*** Task inputs

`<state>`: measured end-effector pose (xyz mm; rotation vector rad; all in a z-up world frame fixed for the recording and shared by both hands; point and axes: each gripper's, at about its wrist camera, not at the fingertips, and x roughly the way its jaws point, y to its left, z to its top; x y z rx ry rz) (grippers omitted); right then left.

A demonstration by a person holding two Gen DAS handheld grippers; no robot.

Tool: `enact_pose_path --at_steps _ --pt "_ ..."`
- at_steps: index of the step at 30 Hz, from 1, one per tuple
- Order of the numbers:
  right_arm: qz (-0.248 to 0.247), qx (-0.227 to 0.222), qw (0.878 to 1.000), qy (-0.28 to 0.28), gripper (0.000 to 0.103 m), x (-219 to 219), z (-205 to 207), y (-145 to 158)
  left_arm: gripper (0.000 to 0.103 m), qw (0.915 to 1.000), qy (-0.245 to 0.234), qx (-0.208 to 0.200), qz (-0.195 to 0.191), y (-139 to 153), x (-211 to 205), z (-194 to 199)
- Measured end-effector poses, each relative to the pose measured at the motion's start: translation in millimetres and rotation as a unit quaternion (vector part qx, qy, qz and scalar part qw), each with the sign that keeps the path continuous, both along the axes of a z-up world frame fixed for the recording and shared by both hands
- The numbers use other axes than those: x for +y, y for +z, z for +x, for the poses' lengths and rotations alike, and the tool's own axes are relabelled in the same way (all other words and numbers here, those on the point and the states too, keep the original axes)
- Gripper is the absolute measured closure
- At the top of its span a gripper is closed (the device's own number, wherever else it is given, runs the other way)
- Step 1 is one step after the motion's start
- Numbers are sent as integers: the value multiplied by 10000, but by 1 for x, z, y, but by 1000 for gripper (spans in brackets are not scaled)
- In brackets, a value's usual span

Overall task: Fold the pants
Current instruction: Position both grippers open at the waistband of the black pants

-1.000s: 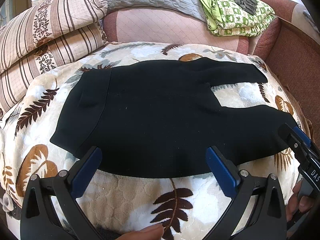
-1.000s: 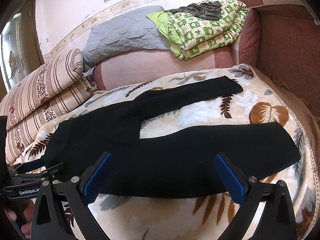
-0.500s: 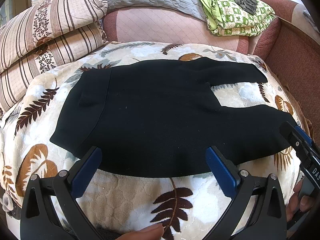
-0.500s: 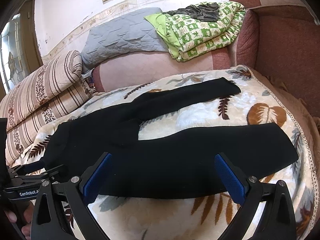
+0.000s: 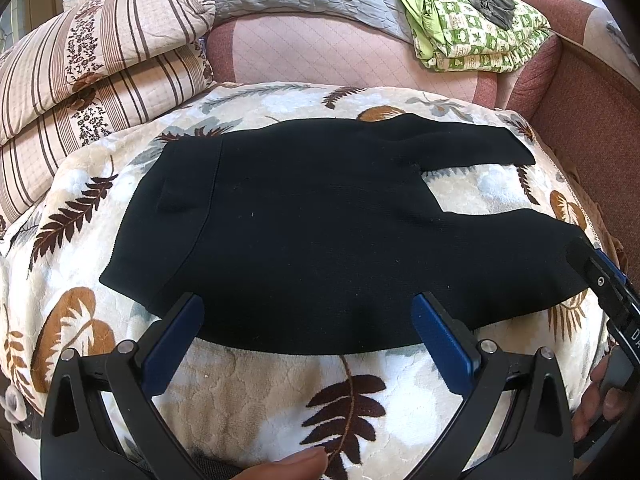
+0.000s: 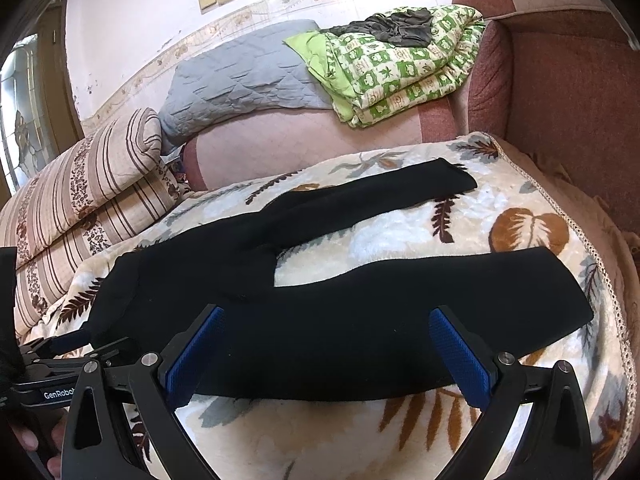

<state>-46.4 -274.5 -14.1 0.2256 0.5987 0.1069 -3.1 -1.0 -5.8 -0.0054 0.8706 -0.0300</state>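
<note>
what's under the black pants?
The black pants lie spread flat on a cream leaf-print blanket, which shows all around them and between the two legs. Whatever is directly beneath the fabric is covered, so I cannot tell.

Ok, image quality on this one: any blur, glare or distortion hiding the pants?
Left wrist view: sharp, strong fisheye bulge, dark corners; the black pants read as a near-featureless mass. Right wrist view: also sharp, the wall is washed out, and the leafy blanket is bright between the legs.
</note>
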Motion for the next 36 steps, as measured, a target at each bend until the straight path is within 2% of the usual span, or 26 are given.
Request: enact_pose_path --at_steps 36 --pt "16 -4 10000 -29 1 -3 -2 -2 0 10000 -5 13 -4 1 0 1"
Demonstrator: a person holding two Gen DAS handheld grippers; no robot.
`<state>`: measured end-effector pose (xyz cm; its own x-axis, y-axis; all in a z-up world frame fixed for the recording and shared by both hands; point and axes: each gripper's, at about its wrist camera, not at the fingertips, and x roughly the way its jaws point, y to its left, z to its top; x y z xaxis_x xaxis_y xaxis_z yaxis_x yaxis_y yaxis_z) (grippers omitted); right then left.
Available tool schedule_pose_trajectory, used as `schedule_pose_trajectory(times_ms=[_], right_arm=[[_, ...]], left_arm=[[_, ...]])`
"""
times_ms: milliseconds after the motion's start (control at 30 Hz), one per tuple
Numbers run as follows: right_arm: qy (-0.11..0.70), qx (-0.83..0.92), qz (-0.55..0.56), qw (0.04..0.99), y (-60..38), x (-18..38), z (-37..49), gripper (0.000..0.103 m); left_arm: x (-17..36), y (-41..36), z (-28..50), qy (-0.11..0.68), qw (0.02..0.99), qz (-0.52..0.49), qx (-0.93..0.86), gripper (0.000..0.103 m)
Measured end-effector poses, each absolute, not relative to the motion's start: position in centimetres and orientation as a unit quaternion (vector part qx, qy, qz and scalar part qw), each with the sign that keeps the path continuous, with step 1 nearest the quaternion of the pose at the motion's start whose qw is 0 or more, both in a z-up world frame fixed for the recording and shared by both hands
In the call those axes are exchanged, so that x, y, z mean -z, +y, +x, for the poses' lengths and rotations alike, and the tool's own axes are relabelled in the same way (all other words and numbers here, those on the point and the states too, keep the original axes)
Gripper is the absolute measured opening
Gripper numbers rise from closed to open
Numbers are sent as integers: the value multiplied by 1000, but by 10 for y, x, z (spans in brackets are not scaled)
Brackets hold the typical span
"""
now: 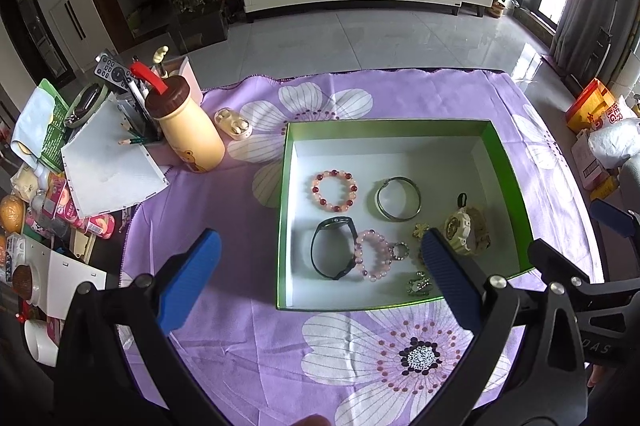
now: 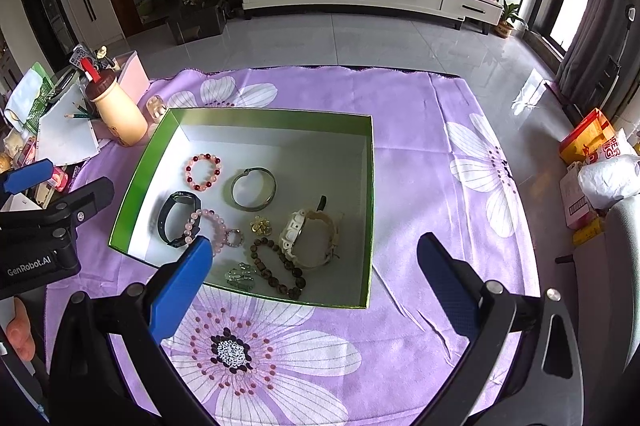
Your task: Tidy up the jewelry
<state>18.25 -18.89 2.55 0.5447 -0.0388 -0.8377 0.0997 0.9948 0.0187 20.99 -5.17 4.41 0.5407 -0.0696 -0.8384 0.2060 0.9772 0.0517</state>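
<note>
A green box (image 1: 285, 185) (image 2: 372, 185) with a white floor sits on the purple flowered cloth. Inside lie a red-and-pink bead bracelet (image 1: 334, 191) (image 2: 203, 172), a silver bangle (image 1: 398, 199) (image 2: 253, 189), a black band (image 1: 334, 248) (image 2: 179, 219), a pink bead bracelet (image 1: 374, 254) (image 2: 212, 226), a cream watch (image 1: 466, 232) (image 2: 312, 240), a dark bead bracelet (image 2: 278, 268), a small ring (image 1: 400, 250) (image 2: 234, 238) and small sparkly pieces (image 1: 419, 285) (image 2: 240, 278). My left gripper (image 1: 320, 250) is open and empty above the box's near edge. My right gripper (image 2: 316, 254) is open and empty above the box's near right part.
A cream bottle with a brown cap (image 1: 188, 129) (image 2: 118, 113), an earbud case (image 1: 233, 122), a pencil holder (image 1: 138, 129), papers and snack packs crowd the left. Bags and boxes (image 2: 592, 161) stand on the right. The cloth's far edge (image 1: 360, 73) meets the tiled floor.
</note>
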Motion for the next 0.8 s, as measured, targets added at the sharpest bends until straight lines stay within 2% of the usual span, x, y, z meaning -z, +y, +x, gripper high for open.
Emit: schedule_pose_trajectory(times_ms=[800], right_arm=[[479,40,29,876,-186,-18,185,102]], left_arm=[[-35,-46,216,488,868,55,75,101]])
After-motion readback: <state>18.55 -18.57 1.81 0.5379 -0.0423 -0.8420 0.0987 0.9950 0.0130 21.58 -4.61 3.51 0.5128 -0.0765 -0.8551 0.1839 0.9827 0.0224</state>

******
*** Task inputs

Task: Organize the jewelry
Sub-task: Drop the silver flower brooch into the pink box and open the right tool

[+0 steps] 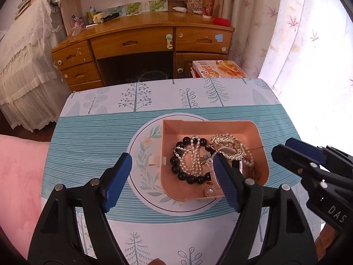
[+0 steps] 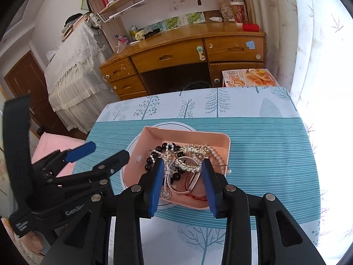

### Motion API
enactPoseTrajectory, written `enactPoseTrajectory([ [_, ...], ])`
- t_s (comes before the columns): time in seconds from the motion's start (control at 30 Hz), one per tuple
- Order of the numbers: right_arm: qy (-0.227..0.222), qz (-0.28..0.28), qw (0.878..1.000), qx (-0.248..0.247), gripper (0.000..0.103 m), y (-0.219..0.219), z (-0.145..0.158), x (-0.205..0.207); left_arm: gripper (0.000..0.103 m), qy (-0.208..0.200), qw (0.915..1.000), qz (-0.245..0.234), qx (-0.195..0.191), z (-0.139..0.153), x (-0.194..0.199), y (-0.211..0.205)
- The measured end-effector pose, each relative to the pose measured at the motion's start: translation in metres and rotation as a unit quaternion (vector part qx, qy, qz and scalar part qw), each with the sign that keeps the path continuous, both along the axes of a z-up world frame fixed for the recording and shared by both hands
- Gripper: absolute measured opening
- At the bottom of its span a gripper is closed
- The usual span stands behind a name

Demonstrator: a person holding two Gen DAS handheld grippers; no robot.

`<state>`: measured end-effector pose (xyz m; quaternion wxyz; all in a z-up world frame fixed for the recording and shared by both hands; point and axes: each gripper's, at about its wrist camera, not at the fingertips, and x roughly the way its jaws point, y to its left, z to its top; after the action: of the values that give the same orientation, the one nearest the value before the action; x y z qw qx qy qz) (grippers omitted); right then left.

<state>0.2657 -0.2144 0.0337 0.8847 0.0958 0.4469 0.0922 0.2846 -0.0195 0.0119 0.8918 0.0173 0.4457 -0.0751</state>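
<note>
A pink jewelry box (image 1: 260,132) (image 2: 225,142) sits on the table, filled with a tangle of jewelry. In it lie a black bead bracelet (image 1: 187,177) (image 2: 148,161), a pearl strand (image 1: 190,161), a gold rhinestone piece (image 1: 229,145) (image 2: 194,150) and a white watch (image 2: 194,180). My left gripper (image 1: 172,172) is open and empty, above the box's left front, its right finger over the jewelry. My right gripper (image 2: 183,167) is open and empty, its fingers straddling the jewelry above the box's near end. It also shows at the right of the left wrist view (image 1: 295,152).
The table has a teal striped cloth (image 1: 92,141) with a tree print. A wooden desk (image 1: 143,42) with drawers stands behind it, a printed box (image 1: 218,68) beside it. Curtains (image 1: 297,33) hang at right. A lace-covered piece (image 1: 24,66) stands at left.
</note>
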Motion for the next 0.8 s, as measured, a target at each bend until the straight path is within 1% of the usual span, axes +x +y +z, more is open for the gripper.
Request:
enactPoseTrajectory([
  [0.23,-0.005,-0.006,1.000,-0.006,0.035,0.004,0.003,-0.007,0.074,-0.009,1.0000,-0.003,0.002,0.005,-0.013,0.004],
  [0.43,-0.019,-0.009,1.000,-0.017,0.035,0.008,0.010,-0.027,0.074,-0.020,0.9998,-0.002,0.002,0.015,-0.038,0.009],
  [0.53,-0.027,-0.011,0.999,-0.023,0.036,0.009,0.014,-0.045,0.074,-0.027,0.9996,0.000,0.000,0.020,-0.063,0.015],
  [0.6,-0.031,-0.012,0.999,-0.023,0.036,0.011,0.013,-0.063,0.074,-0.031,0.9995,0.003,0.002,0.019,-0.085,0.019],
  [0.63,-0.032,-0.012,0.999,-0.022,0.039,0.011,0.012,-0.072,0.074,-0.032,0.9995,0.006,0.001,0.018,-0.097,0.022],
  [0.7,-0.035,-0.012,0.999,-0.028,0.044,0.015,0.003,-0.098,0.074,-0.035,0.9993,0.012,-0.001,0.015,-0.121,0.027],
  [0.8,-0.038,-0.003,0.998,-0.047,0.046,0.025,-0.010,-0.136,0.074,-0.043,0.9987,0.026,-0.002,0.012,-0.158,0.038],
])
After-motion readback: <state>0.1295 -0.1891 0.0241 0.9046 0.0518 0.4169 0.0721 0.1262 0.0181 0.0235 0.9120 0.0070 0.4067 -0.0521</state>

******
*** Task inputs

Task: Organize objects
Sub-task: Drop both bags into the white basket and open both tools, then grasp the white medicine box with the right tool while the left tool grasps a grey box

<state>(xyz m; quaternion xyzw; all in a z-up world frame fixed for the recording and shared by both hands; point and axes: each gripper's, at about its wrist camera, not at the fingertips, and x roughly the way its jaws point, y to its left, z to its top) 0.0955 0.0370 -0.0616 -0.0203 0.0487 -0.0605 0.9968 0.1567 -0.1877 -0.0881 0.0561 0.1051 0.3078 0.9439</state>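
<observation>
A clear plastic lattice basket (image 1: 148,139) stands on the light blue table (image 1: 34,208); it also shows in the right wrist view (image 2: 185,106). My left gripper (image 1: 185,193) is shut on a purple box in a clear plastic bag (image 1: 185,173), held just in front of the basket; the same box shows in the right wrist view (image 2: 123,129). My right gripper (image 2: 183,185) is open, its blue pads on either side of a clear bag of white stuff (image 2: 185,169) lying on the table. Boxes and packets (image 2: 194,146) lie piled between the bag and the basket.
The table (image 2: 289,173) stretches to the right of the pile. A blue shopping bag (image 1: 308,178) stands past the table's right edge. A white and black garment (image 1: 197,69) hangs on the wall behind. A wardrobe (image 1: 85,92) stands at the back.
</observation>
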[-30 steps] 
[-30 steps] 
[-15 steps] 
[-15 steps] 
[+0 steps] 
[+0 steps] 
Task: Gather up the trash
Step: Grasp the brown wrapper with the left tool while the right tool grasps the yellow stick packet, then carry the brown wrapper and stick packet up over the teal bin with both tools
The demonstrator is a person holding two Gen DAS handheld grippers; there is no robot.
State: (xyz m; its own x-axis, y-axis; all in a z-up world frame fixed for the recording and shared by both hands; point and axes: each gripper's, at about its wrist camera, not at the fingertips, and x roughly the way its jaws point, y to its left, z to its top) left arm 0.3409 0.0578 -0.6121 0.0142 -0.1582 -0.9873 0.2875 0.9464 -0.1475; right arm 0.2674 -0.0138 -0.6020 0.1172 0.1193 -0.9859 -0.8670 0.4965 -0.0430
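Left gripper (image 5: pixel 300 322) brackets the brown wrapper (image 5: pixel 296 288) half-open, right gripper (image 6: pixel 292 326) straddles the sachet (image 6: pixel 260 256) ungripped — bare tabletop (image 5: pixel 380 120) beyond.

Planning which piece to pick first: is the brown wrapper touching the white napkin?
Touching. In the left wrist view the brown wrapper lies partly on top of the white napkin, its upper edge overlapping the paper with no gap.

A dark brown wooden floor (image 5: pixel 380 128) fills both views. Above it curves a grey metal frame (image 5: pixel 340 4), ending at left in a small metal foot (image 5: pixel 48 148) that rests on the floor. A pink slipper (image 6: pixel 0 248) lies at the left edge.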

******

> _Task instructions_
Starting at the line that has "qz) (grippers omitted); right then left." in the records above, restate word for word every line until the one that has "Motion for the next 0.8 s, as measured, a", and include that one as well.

> _Answer section_
`<state>`: measured end-effector pose (xyz m; quaternion wxyz; all in a z-up world frame fixed for the recording and shared by both hands; point and axes: each gripper's, at about its wrist camera, not at the fingertips, and x roughly the way its jaws point, y to its left, z to its top; after the action: of the values that give the same orientation, the one nearest the value before the action; x y z qw qx qy qz) (grippers omitted); right then left.

<state>0.2657 -0.2144 0.0337 0.8847 0.0958 0.4469 0.0922 0.2846 -0.0195 0.0119 0.8918 0.0173 0.4457 -0.0751</state>
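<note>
A pink jewelry box (image 1: 260,132) (image 2: 225,142) sits on the table, filled with a tangle of jewelry. In it lie a black bead bracelet (image 1: 187,177) (image 2: 148,161), a pearl strand (image 1: 190,161), a gold rhinestone piece (image 1: 229,145) (image 2: 194,150) and a white watch (image 2: 194,180). My left gripper (image 1: 172,172) is open and empty, above the box's left front, its right finger over the jewelry. My right gripper (image 2: 183,167) is open and empty, its fingers straddling the jewelry above the box's near end. It also shows at the right of the left wrist view (image 1: 295,152).
The table has a teal striped cloth (image 1: 92,141) with a tree print. A wooden desk (image 1: 143,42) with drawers stands behind it, a printed box (image 1: 218,68) beside it. Curtains (image 1: 297,33) hang at right. A lace-covered piece (image 1: 24,66) stands at left.
</note>
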Motion for the next 0.8 s, as measured, a target at each bend until the straight path is within 1% of the usual span, axes +x +y +z, more is open for the gripper.

The answer has been written out completely.